= Assignment =
In the records below, find the line that contains "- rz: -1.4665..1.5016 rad" and the line that contains "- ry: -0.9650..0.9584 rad", then retype exactly those two lines and every line between them.

= Listed entries =
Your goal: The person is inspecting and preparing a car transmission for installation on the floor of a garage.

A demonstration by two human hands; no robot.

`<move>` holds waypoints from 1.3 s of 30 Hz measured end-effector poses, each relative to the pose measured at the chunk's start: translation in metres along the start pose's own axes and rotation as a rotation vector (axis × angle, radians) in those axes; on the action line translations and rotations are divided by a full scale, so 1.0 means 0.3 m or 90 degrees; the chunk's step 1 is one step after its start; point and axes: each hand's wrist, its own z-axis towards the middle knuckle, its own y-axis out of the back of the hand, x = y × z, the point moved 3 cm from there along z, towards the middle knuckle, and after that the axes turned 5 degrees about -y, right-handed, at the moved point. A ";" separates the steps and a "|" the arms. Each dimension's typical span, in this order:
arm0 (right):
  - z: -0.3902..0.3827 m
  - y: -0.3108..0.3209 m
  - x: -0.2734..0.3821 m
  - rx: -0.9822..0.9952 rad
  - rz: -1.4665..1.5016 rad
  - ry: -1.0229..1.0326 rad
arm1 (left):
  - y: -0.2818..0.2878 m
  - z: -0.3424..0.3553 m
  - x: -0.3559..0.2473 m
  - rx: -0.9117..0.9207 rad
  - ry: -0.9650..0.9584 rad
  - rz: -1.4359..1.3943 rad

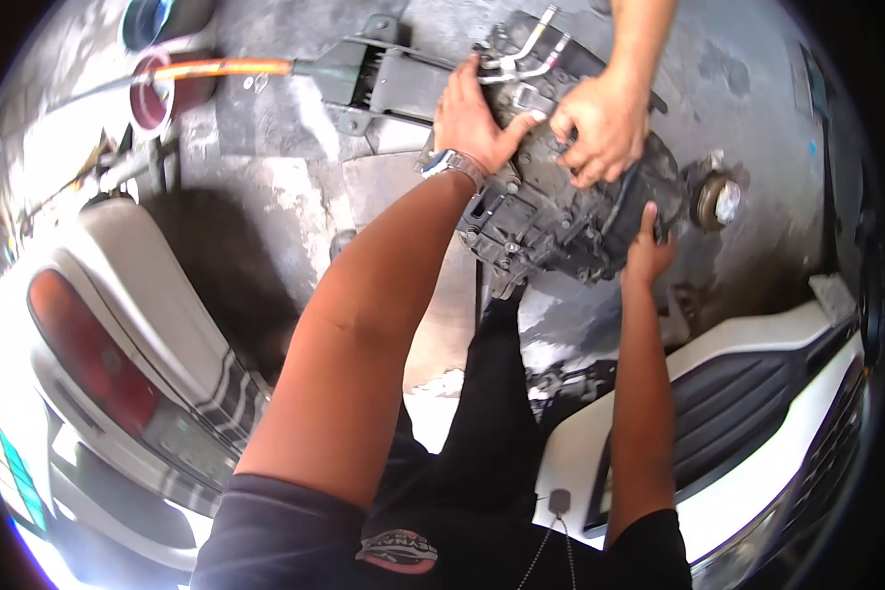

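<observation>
A dirty grey gearbox [560, 216] with bolts and bent metal pipes lies at the far middle, at the end of a floor jack [413, 84]. My left hand [477, 123], a metal watch on its wrist, rests with fingers stretched and thumb spread on the gearbox's left part. On the right side, my right hand [647, 258] grips the round housing's edge, thumb on top; its other fingers are hidden. Another person's hand [605, 128] reaches in from the far edge, fingers curled over the top of the gearbox; anything inside that hand is hidden.
White car body parts with a red lamp [93, 339] stand at my left. A white and black panel [737, 403] lies at my right. The jack's orange handle [226, 68] runs left past a pink bucket [152, 93]. A round rusty part [715, 202] sits right of the gearbox.
</observation>
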 end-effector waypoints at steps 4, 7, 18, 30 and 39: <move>0.013 -0.014 -0.022 -0.043 -0.098 0.104 | -0.025 -0.024 0.051 -0.003 -0.028 -0.037; 0.013 -0.008 -0.004 -0.062 -0.094 0.057 | -0.029 -0.012 0.029 -0.011 -0.006 -0.048; 0.013 -0.012 0.003 -0.025 -0.030 -0.118 | -0.031 0.011 -0.008 -0.032 -0.076 -0.099; 0.019 0.017 -0.017 -0.104 -0.023 0.051 | -0.077 0.014 -0.012 0.009 -0.021 -0.028; 0.045 0.006 0.015 -0.145 0.023 0.088 | -0.059 0.049 -0.061 0.031 -0.057 -0.078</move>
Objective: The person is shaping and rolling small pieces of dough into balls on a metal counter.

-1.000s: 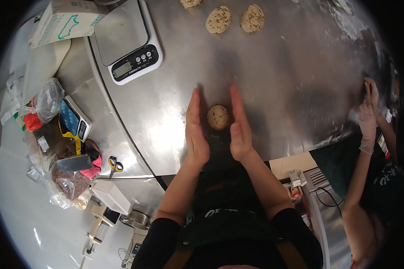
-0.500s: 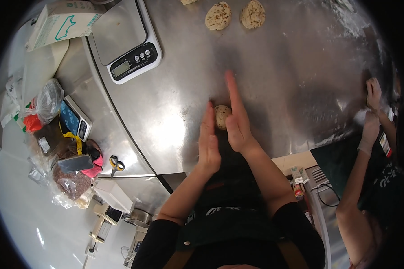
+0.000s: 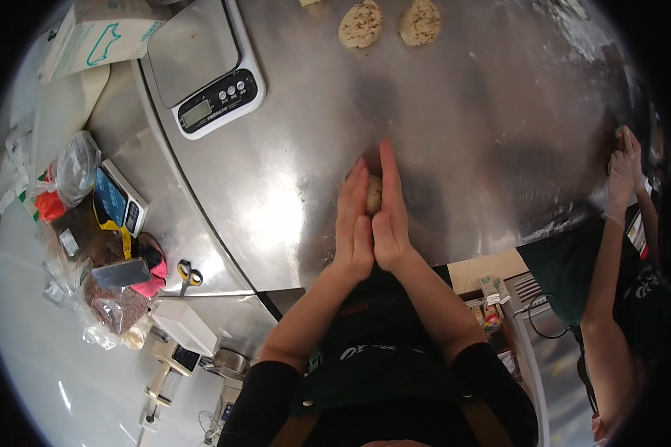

= Completed exercise =
  - rz: -1.4665..1.5016 rad
  - ry: -1.0229..1.0326 rad
arm1 (left):
  - y: -0.2818..0.2878 m
  - z: -0.3424..0.3553 m
  - x: -0.3559..0.2473 m
  - rx: -0.9117..0.9207 rad
  - ry: -0.9650..0.9584 rad

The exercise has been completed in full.